TO DO » Provide the number of lines in the records that hold the string "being", without any other words.

(Beginning of ENTRIES SUPPLIED)

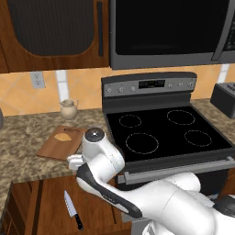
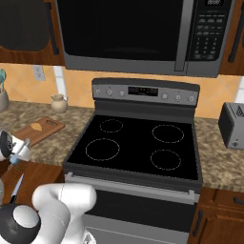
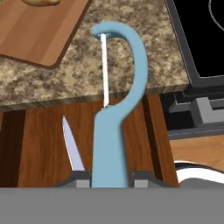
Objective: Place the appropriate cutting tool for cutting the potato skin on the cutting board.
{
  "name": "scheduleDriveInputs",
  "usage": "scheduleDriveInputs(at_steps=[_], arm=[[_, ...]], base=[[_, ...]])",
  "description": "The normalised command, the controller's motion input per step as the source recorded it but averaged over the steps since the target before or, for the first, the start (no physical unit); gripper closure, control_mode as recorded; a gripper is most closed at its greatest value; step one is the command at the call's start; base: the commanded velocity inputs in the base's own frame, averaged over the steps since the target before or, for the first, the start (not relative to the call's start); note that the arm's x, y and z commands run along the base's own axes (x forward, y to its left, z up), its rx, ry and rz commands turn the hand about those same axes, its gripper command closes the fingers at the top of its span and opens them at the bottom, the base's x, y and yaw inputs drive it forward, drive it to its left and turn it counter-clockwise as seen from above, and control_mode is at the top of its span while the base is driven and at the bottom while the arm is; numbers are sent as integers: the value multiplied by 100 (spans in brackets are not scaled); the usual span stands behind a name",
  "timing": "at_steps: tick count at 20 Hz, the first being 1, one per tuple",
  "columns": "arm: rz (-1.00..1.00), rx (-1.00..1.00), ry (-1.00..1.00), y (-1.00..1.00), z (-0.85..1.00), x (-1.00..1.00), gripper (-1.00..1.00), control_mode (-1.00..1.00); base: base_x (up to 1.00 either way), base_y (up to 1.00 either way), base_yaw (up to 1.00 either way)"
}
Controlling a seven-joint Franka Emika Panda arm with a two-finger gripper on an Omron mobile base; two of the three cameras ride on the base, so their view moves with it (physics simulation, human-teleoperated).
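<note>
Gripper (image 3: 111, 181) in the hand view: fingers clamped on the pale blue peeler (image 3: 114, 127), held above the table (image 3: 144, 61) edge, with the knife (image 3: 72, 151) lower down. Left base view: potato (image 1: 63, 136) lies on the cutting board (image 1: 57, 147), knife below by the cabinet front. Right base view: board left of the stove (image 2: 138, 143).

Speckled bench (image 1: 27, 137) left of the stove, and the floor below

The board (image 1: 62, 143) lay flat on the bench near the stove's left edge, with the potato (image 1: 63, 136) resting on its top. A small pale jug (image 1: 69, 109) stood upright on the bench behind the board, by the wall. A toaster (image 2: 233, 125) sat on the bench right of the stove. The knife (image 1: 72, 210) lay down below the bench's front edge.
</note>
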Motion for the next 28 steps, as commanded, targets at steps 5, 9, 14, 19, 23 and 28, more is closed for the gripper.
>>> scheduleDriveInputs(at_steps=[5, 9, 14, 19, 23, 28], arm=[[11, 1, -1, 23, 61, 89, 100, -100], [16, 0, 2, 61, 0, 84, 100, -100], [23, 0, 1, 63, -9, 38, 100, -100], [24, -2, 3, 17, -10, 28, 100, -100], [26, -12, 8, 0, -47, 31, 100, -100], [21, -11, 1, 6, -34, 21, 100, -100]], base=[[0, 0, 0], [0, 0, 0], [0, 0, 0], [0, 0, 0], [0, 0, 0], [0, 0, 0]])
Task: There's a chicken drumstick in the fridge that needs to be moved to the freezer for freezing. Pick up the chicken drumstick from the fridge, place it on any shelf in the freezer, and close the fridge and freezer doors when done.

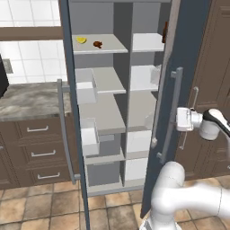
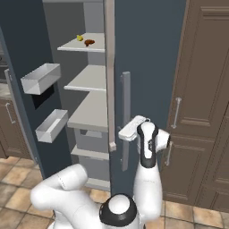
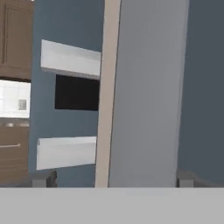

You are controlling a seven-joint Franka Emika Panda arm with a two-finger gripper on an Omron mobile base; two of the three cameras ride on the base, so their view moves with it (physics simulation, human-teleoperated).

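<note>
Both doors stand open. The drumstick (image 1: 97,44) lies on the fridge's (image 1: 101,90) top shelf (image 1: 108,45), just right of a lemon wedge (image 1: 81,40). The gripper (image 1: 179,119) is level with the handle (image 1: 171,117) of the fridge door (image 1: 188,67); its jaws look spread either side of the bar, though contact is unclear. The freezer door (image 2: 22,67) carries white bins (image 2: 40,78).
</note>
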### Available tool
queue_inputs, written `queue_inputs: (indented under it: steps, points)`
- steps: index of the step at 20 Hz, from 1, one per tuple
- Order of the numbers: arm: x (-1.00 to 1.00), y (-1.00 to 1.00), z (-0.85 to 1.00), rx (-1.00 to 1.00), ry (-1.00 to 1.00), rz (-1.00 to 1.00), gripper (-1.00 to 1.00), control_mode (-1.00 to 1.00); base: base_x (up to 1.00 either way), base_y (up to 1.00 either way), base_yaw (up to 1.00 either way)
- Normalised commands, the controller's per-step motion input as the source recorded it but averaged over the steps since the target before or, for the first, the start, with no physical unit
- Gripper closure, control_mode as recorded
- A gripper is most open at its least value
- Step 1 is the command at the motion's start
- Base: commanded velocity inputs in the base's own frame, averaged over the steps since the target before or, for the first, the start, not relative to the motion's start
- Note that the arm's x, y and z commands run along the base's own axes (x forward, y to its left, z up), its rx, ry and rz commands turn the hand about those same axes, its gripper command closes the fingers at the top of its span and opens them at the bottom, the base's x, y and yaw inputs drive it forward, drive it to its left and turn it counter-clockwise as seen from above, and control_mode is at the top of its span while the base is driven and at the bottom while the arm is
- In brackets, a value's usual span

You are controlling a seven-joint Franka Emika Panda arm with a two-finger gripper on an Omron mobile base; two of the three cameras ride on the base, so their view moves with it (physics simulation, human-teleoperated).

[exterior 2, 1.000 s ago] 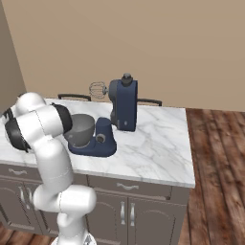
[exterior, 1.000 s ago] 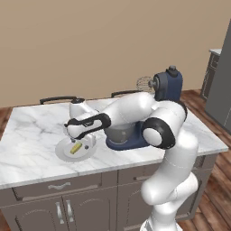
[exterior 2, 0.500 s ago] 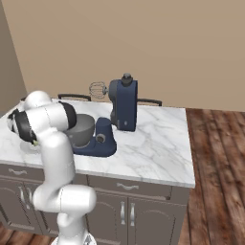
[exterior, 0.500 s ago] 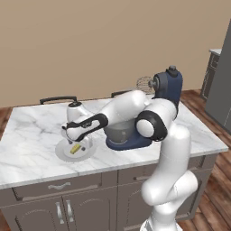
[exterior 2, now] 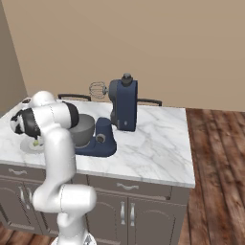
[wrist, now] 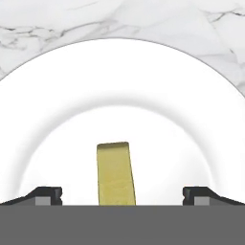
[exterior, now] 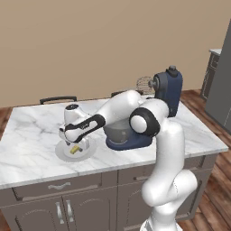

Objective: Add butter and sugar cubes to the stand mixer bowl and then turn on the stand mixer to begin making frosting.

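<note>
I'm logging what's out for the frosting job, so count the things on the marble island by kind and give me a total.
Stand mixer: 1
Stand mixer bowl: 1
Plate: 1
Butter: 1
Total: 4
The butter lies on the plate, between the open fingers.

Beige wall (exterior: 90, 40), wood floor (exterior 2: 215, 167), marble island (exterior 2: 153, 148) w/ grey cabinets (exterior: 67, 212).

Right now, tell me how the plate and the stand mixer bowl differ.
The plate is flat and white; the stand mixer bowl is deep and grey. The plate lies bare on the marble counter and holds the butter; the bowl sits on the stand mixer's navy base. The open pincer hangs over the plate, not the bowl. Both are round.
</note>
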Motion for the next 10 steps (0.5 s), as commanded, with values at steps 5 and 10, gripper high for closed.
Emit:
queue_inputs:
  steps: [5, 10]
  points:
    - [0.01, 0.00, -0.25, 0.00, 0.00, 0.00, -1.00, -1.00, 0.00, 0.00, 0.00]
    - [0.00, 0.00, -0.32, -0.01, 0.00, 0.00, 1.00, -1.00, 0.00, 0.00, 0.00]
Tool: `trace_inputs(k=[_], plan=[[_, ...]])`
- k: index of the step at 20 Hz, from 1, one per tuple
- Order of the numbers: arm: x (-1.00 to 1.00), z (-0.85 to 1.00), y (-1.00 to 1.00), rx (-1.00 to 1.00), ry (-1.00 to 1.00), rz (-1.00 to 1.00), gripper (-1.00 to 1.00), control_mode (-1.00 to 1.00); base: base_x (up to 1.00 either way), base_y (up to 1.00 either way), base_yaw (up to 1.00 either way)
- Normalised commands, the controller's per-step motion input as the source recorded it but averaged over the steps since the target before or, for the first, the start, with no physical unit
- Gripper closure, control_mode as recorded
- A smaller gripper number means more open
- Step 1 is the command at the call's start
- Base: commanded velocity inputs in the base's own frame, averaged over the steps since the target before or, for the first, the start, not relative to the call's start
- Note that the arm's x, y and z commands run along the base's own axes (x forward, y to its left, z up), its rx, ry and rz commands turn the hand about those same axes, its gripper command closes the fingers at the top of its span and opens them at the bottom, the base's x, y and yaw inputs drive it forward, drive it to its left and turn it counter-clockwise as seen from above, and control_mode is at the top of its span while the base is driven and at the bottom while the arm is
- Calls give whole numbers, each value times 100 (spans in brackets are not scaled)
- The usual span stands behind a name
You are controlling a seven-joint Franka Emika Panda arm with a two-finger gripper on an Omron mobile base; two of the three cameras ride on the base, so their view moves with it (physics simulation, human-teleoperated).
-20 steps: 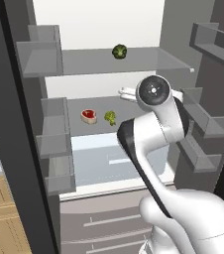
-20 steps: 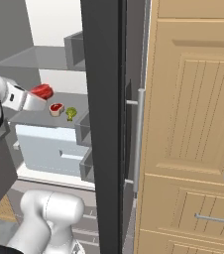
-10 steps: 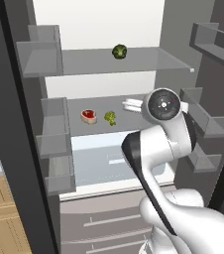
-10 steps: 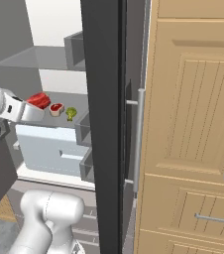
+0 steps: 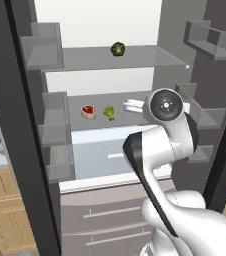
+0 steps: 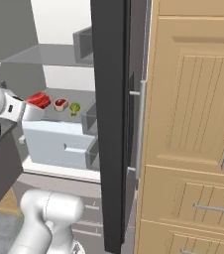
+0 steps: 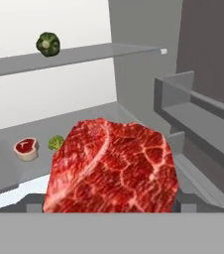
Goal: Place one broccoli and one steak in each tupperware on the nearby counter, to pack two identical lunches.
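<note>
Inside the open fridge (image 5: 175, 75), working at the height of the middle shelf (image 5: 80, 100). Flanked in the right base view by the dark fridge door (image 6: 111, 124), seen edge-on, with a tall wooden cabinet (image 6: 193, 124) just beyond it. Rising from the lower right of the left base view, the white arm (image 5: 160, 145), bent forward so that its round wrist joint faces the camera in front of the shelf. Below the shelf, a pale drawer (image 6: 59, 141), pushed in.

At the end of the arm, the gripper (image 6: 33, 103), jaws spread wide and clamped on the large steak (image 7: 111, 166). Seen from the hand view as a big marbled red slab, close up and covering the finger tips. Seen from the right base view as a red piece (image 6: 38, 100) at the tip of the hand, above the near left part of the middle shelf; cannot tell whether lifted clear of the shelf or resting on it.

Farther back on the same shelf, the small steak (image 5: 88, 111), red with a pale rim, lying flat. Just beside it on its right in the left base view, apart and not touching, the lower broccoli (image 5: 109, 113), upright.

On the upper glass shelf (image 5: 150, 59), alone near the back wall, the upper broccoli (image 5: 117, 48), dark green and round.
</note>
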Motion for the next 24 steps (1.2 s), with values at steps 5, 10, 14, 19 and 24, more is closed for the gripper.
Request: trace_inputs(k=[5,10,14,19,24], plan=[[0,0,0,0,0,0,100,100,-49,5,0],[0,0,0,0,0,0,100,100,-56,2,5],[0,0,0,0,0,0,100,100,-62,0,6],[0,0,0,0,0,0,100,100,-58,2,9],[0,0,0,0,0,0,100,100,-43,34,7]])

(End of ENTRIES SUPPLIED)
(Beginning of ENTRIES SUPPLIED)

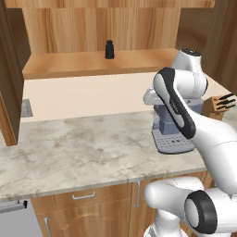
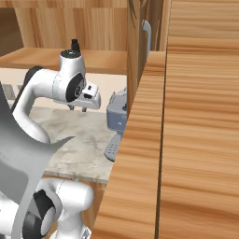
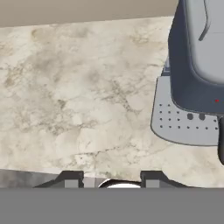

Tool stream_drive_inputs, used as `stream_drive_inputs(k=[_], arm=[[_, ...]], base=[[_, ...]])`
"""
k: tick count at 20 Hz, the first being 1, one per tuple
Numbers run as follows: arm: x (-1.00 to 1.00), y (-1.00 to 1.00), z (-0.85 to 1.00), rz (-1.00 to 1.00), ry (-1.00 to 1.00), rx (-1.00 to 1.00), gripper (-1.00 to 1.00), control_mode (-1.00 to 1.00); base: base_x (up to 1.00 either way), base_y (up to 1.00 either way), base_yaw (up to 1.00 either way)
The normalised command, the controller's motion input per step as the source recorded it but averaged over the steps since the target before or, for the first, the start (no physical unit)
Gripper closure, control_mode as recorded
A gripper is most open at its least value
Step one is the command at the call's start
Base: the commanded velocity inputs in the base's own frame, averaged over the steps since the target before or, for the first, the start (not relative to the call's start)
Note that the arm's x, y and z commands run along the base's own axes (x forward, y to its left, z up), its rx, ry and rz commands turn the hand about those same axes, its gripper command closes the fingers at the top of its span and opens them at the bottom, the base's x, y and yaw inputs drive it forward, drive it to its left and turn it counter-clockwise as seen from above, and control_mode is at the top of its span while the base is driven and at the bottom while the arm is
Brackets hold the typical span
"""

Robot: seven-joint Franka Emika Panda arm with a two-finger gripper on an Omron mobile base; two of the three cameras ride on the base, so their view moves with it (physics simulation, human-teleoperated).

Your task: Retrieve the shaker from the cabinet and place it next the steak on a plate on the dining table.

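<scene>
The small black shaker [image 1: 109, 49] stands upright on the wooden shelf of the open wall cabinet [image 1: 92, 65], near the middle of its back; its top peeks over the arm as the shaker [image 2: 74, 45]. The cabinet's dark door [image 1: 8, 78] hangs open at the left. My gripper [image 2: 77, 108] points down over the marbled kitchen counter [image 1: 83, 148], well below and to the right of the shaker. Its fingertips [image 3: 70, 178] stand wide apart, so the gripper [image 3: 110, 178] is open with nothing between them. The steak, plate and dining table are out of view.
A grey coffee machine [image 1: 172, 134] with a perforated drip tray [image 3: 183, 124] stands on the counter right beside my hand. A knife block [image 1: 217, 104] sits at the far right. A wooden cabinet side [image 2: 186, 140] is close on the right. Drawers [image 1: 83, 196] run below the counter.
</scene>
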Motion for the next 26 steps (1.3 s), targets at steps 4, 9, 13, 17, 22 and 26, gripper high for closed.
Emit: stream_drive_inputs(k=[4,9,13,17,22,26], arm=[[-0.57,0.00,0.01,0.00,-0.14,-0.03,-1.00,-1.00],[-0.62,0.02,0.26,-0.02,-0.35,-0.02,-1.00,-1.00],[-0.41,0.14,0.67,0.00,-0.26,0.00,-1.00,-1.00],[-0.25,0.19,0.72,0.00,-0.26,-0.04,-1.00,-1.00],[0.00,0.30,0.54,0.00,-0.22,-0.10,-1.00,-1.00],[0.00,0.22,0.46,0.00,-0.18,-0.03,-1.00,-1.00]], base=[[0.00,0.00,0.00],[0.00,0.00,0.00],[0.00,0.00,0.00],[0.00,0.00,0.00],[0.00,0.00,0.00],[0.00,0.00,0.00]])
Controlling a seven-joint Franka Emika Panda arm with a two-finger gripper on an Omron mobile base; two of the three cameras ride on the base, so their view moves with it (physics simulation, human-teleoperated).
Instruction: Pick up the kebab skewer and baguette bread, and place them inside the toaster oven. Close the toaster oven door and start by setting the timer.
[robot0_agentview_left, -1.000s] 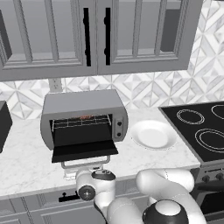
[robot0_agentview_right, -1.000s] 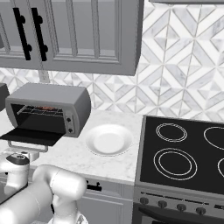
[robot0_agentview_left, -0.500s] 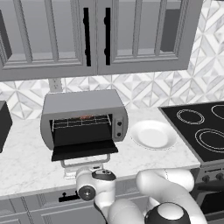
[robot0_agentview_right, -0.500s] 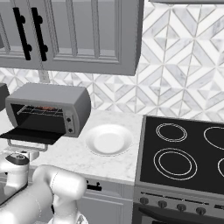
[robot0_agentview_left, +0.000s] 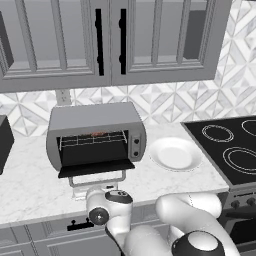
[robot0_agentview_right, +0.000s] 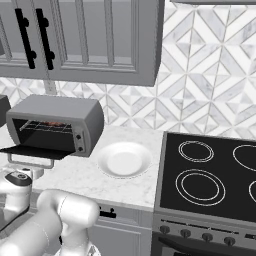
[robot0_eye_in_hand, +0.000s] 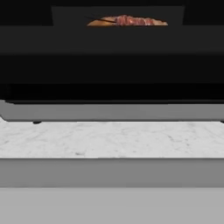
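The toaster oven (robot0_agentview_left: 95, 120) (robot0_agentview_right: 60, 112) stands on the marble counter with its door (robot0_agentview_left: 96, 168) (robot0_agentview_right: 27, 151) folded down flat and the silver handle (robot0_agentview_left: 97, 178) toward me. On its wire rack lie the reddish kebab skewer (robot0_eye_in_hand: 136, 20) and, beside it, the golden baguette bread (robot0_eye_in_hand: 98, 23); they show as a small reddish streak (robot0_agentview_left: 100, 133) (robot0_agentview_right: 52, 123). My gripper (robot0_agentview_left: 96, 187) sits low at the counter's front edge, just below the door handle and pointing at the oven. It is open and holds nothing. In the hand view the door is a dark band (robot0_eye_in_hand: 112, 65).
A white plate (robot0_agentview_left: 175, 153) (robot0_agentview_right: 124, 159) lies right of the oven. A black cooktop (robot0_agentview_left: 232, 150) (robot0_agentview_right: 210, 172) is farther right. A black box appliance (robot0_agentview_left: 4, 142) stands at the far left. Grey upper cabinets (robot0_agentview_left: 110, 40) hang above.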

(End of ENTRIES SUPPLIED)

RESPONSE BOX » 2